Records for processing:
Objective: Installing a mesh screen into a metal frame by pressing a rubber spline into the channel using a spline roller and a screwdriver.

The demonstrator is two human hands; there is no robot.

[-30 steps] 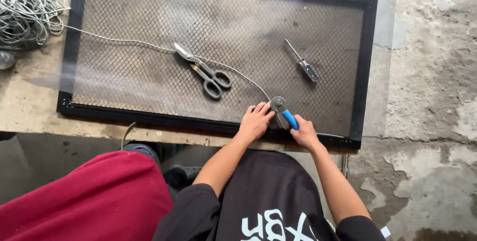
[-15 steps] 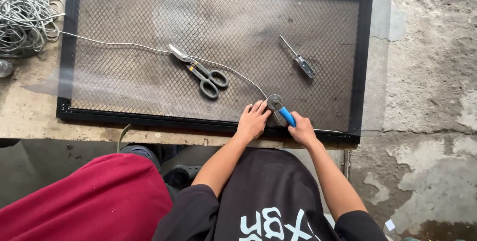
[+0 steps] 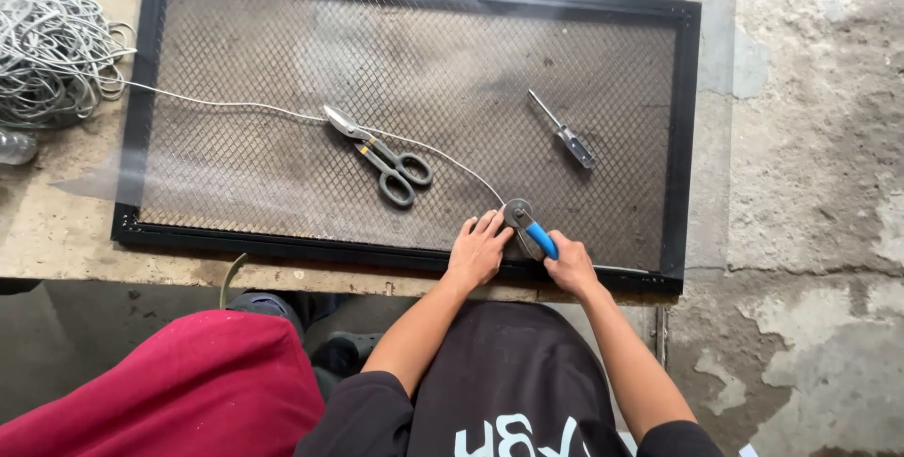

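On the mesh screen [image 3: 282, 62], right hand [image 3: 570, 271] fingers grip the roller tool [image 3: 529, 227], wheel pointing up-left; left hand [image 3: 478, 250] flat.

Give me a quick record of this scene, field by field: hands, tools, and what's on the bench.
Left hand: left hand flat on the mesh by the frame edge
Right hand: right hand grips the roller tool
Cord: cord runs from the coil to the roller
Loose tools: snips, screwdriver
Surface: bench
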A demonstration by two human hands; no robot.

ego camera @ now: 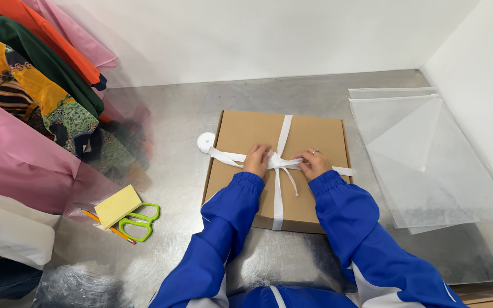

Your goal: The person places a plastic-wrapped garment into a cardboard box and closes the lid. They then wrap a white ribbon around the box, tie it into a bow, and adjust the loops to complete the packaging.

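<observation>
i see a flat brown cardboard box [258,171] lying near the middle of the metal table [178,114], with a white ribbon [283,134] crossed over its lid. both hands rest on the lid where the strands cross: my left hand [257,159] is curled and pinches the ribbon just left of the knot [276,163], my right hand [315,164] is curled and pinches it just right of the knot, a ring on one finger. the fingertips are tucked under, so i think each grips a strand, though the exact hold is hard to make out. a small white ribbon roll [205,141] sits touching the box's far left corner. on the near left lie a yellow sticky-note pad [117,206], green-handled scissors [139,221] and a pencil [109,227]. clear plastic bags [429,159] lie to the right, colourful folded fabrics [29,97] to the far left.
</observation>
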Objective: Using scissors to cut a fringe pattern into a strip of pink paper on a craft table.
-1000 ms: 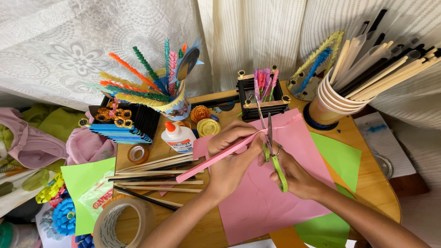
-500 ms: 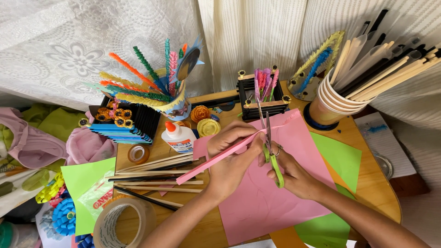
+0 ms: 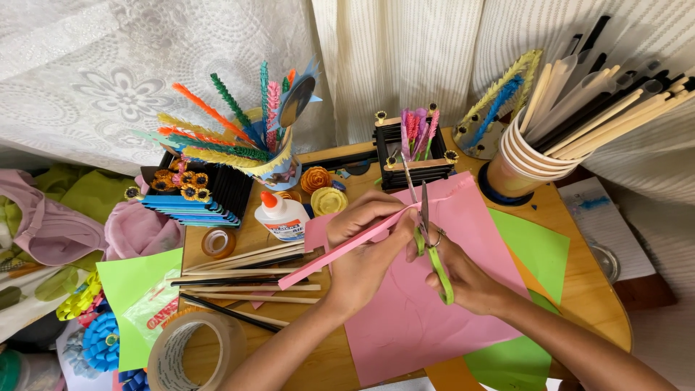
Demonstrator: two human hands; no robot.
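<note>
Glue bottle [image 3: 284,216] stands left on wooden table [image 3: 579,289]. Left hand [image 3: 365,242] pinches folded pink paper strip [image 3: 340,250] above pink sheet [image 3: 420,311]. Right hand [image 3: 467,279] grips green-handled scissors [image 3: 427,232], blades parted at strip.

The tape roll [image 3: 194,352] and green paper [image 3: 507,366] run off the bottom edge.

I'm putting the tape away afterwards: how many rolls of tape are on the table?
2. A small tape roll lies left of the glue bottle; a large tape roll sits at the table's front-left edge. Clutter may hide others.
</note>
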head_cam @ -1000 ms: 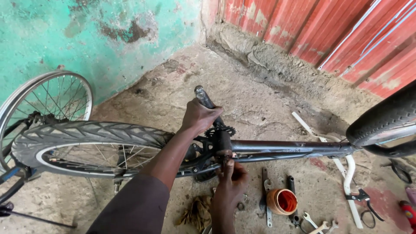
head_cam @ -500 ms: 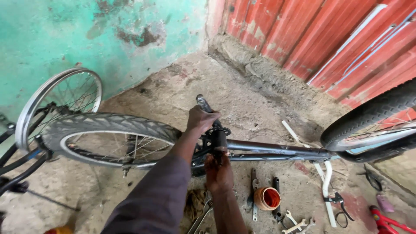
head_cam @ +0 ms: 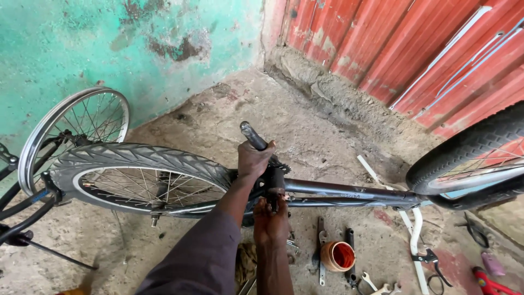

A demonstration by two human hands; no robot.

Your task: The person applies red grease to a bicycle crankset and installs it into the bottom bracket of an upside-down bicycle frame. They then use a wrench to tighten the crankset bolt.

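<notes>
A bicycle lies across the dirt floor, its dark frame tube (head_cam: pixel 349 192) running left to right. My left hand (head_cam: pixel 254 159) is wrapped around the black crank arm (head_cam: pixel 251 134), which sticks up and away from me. Just below it, my right hand (head_cam: pixel 271 221) presses closed fingers against the bottom bracket (head_cam: pixel 274 186) from the near side. Whether it holds a small part or tool there is hidden. The knobbly rear tyre (head_cam: pixel 142 155) sits left of my hands.
A bare spoked rim (head_cam: pixel 71 123) leans by the green wall. A second tyre (head_cam: pixel 469 158) is at the right, below the red corrugated sheet. On the ground near me lie an orange cup (head_cam: pixel 338 255), spanners (head_cam: pixel 376 283), pliers (head_cam: pixel 431 257) and a white tube (head_cam: pixel 417 229).
Both hands stay at the crank and bottom bracket. My view has swung a little, so the wheels and tools sit differently in the frame.
</notes>
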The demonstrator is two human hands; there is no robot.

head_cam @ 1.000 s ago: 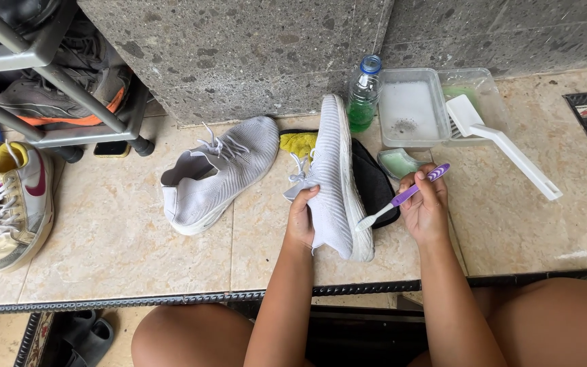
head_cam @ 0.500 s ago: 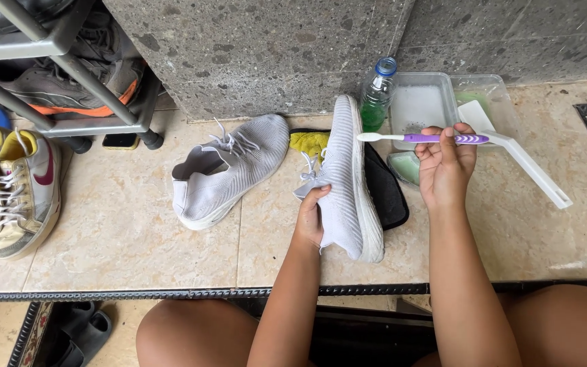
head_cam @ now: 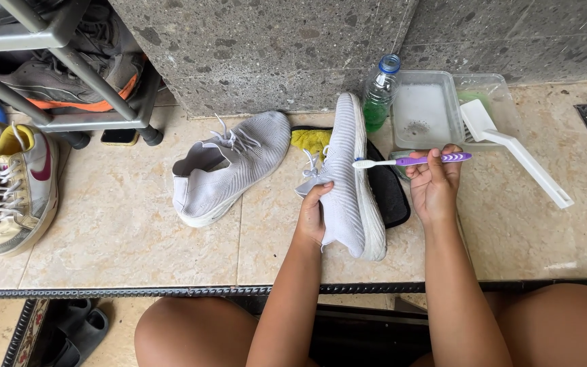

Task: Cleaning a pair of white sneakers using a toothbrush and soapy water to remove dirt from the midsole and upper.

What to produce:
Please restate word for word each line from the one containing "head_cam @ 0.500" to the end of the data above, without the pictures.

Task solution:
head_cam @ 0.500 s ago: 
head_cam @ now: 

Task: Cleaning a pair of white sneakers using a toothbrush and soapy water to remove dirt from the midsole and upper.

Whatever the exercise asked has now been answered.